Words you never want to hear uttered. Unless you work for InGen, it's highly unlikely.
Although there is the remaining problem of the Human Single Point of Failure (HSPOF). After you've spent the last year or two eliminating the single points of failure from your computational infrastructure, you realise that you're the only one who knows which cronjobs run when, and on which servers. You're the only one who knows how to kickstart the postgresql streaming replication, and pg_basebackup isn't documented in the wiki.
You don't want to travel on the same bus, train, or plane as your colleagues, for the fear that if you both died, or were significantly incapacitated in a vehicular (or otherwise) accident, then there'd be a significant lack of knowledge within the rest of the team to carry out the business duties.
Ah. The human single point of failure. Is there a way to get around this problem? Yep, probably. But only if you spend a near equal amount of time in documenting your system as you did building it.
Having been in the situation of starting work on a system that's entirely (or nearly entirely) undocumented, then you wonder what'll happen to the systems when the lead architect leaves. The guy who's got the secrets to the systems locked in his head.How do you even start the process of that knowledge transfer?
I still maintain that a better personnel structure of Jurassic Park would have lead to a better (yet far less exciting) conclusion to the film. If Ray Arnold and Dennis Nedry had worked as part of an agile team, with a complete company wiki documenting the systems and infrastructure, then the outcome would've been far less gory.

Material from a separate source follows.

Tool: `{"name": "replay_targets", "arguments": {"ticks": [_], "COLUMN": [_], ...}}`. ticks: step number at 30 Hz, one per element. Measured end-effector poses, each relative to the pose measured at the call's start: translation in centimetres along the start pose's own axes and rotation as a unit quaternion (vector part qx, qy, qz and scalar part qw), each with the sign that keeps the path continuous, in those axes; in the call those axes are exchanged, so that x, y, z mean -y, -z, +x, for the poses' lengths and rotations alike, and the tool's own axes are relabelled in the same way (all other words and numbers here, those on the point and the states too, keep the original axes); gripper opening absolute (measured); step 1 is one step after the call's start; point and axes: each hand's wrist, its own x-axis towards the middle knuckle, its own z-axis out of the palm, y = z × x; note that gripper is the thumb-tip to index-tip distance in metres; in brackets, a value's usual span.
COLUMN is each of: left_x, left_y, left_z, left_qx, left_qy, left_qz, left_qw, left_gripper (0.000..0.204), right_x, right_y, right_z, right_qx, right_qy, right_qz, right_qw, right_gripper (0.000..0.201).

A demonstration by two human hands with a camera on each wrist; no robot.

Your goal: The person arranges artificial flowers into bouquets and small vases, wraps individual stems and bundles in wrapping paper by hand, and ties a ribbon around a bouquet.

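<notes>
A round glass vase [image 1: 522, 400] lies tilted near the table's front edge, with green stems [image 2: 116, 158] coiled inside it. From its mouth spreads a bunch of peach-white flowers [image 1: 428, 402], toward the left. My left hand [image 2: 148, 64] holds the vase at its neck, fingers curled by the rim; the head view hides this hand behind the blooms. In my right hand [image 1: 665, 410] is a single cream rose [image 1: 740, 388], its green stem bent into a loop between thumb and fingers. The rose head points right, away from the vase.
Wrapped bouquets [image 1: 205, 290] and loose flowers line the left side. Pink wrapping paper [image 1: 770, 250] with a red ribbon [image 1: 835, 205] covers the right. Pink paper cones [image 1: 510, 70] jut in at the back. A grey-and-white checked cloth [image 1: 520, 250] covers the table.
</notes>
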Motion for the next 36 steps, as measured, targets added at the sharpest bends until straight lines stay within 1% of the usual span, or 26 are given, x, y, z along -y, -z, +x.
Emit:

As far as the documentation of new (and existing) systems is concerned, then the only real way forward is documenting as you go.
The concept of writing a full swathe of documenting an entire system in one go, at the end of the project, is a staggering undertaking, even for the most committed systems engineers.
Experience, and some common sense tells me that the best way to ensure knowledge transfer between team members (to eliminate the HSPOF), is to have another member of staff shadow the person with the knowledge. See what they do day-to-day, when they edit the code, ask what they're doing, why they're doing it, whether something else would work as well or better. Learn from them, from their experience, and hopefully gain some insight that will allow a better system to be built.
And another thing. The idea of designing a park with no out-of-danger access paths, that is to say, if you have to turn off the fences to get to the dock, then you've seriously fucked up the design of your park. There should be a secure path between all locations that is "out of band", for want of a better word. And what's the deal with the circuit breakers being on the other end of the compound. That's pretty dumb. Especially if you've gotta go through the park. *Outside* where the dinosaurs are in order to get to the other end of the compound. I mean.. Isn't there a better route, a protected route?
Oh, and Happy Holidays to all my readers, across the globe, from Russia to London, and South America to Australia.